5. The stent of claim 1, further comprising one or more eyelets disposed on a proximal end of the stent.

6. The stent of claim 1, further comprising one or more anti-migration portions.

7. The stent of claim 6, wherein the one or more anti-migration portions comprise a bulbous end on a peak or valley of an annular row of the plurality of annular rows.

8. The stent of claim 1, further comprising:

a coating that interacts with the stent to form a non-porous tubular structure that is open at a proximal end of the stent and a distal end of the stent.

9. The stent of claim 1, further comprising a loop-shaped suture that is configured to facilitate removal of the stent from a patient, wherein the suture does not extend around the circumference of the stent.

10. The stent of claim 1, further comprising a suture that extends around the circumference of the stent.

11. A method of implanting a stent within a patient, the method comprising:

obtaining a stent delivery device comprising a deployment pod, wherein a stent is disposed within the deployment pod;

inserting at least a portion of the stent delivery device through the nose or mouth of a patient, down the trachea, and into the lung of a patient;

manipulating the stent delivery device to deploy the stent within a portion of the lung that is distal of either the left main bronchus or the right main bronchus.

12. The method of claim 11, wherein inserting at least a portion of the stent delivery device comprises advancing at least a portion of the stent delivery device through a channel of a bronchoscope.

13. The method of claim 11, wherein manipulating the stent delivery device comprises retracting an outer sheath of the stent delivery device.

14. The method of claim 13, wherein the outer sheath comprises a proximal portion, a distal portion, and an intermediate portion disposed between the proximal portion and the distal portion, wherein the intermediate portion is more flexible than the distal portion.

15. A stent delivery device comprising:

an actuator;

an outer sheath comprising a proximal portion, a distal portion, and an intermediate portion, wherein the distal portion defines a deployment pod that is configured to accommodate a stent in a compressed state, wherein the deployment pod is less flexible than the intermediate portion;

a tubular shaft at least partially disposed within the outer sheath, wherein the tubular shaft defines a guidewire lumen;

wherein the outer sheath is configured to be displaced proximally relative to the tubular shaft in response to actuation of the actuator.

16. The stent delivery device of claim 15, further comprising a lock that prevents displacement of the outer sheath relative to the tubular shaft.

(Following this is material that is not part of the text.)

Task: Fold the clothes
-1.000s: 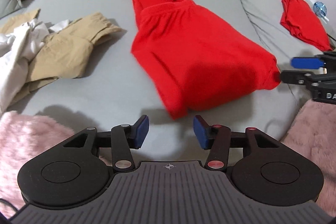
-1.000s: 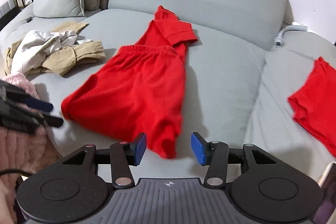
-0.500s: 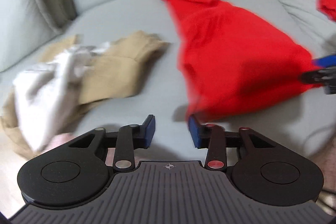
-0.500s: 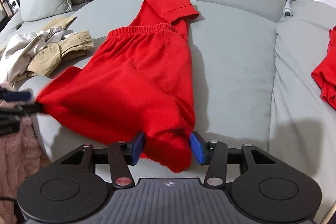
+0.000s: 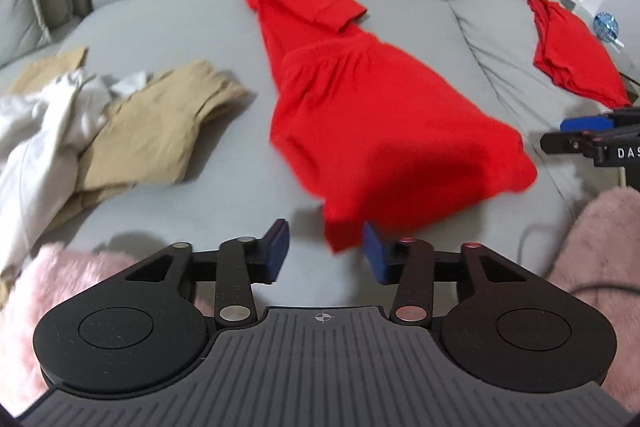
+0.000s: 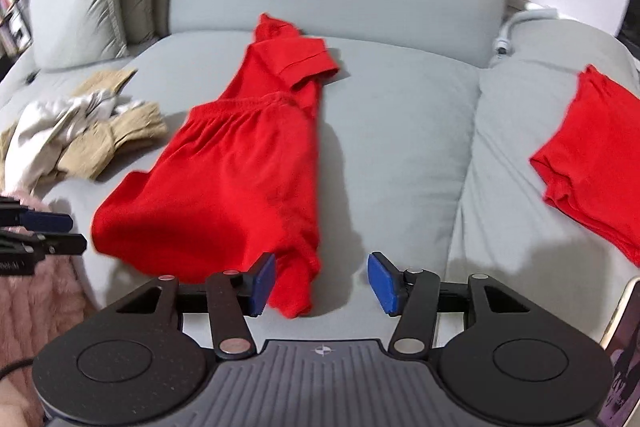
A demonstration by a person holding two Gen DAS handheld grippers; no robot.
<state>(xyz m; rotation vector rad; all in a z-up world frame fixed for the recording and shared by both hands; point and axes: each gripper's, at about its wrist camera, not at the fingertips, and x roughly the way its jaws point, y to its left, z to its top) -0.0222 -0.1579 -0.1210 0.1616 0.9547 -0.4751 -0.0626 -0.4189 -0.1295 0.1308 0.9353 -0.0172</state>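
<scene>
My left tool [image 5: 324, 253] is opening, letting go the red shirt's [image 5: 380, 131] corner; my right tool [image 6: 322, 283] gapes empty too. The shirt lies half-folded on the sofa [image 6: 400, 131], awaiting its next fold.

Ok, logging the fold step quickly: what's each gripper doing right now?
Left gripper: jaws opening, red garment corner between them, not pinched.
Right gripper: open, nothing gripped.

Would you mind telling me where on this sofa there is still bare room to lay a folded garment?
The widest free patch is the grey seat between the red shirt and shorts and the cushion seam, short of the folded red piece. A narrower strip runs between the red pile and the beige trousers. The left end is crowded with beige and white clothes.
</scene>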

17. The stent delivery device of claim 15, further comprising a pliant anchor disposed around an exterior of the tubular shaft, wherein the pliant member is configured for engagement with the compressed stent.

18. The stent delivery device of claim 15, wherein an inner surface of the tubular shaft comprises a polytetrafluoroethylene-polyamide blend.

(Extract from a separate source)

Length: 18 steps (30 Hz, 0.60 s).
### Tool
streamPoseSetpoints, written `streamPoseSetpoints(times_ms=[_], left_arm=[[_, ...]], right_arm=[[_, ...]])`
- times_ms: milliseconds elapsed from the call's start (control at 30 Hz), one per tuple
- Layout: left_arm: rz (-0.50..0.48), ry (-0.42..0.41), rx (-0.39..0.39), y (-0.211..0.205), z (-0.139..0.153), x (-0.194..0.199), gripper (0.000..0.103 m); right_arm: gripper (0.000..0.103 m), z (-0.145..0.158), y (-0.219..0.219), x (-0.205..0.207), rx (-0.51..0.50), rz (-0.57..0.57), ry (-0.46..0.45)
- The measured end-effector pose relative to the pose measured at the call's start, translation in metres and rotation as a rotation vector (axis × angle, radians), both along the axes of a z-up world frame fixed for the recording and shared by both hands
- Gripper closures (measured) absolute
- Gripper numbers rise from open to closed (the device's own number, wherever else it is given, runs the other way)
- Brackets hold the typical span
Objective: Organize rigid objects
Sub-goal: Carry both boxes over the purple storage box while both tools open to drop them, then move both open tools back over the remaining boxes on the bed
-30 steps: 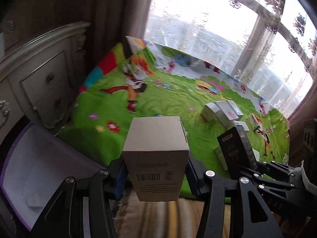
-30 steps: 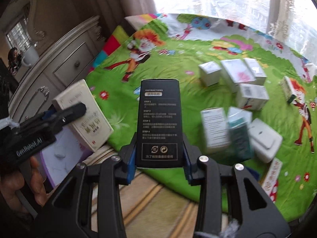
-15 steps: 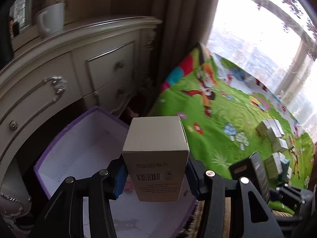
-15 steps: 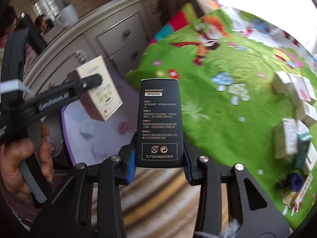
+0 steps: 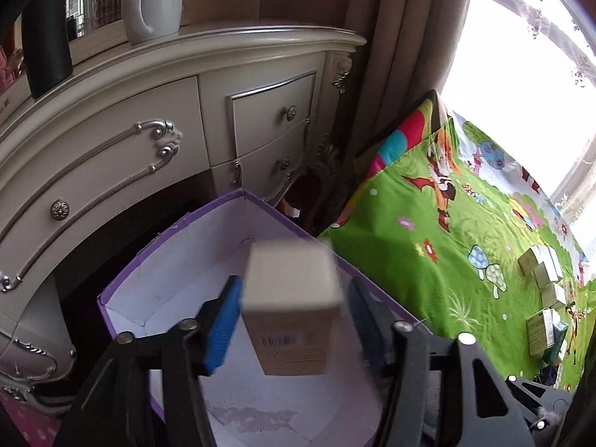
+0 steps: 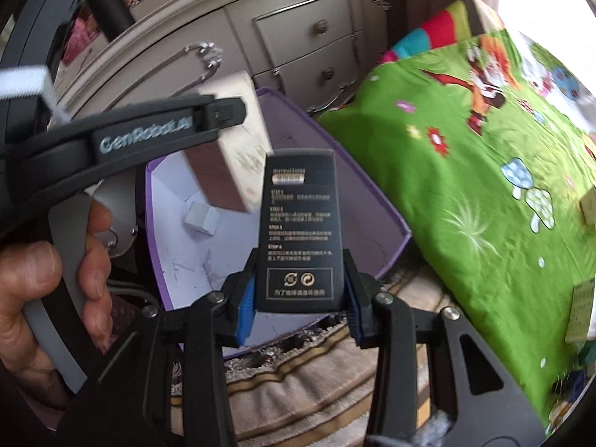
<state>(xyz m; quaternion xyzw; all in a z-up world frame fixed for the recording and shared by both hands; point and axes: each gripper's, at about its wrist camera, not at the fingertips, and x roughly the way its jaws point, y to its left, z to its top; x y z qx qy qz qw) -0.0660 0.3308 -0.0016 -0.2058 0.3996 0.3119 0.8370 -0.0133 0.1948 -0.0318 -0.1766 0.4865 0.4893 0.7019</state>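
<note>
Left wrist view: the left claw (image 5: pixel 292 314) stands apart, the blurred beige box (image 5: pixel 292 309) free between its blue pads, over the purple bin (image 5: pixel 126 290).

Right wrist view: the right claw (image 6: pixel 298 298) is clamped on a black box (image 6: pixel 300 234), the bin at 11 o'clock.
</note>
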Motion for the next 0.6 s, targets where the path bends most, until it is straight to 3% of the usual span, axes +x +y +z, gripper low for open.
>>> streamPoseSetpoints(times_ms=[100, 400, 600], left_arm=[[0.009, 0.0, -0.007, 0.0, 0.0, 0.0, 0.035], [-0.058, -0.07, -0.043, -0.021, 0.006, 0.012, 0.032], [-0.198, -0.036, -0.044, -0.062, -0.002, 0.04, 0.032]], right_arm=[[0.033, 0.0, -0.001, -0.002, 0.007, 0.004, -0.003], [0.031, 0.014, -0.046, 0.011, -0.003, -0.087, -0.079], [0.028, 0.018, -0.104, 0.031, -0.019, -0.19, -0.106]])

19. The stent delivery device of claim 15, wherein the tubular shaft comprises a braid, wherein the braid is formed from a metal alloy.

20. The stent delivery device of claim 15, further comprising a distal tip that is attached to the tubular shaft.

21. The stent delivery device of claim 15, further comprising a notched tubular segment disposed between the tubular shaft and the outer sheath, wherein the notched segment is configured to accommodate a knot of a looped suture.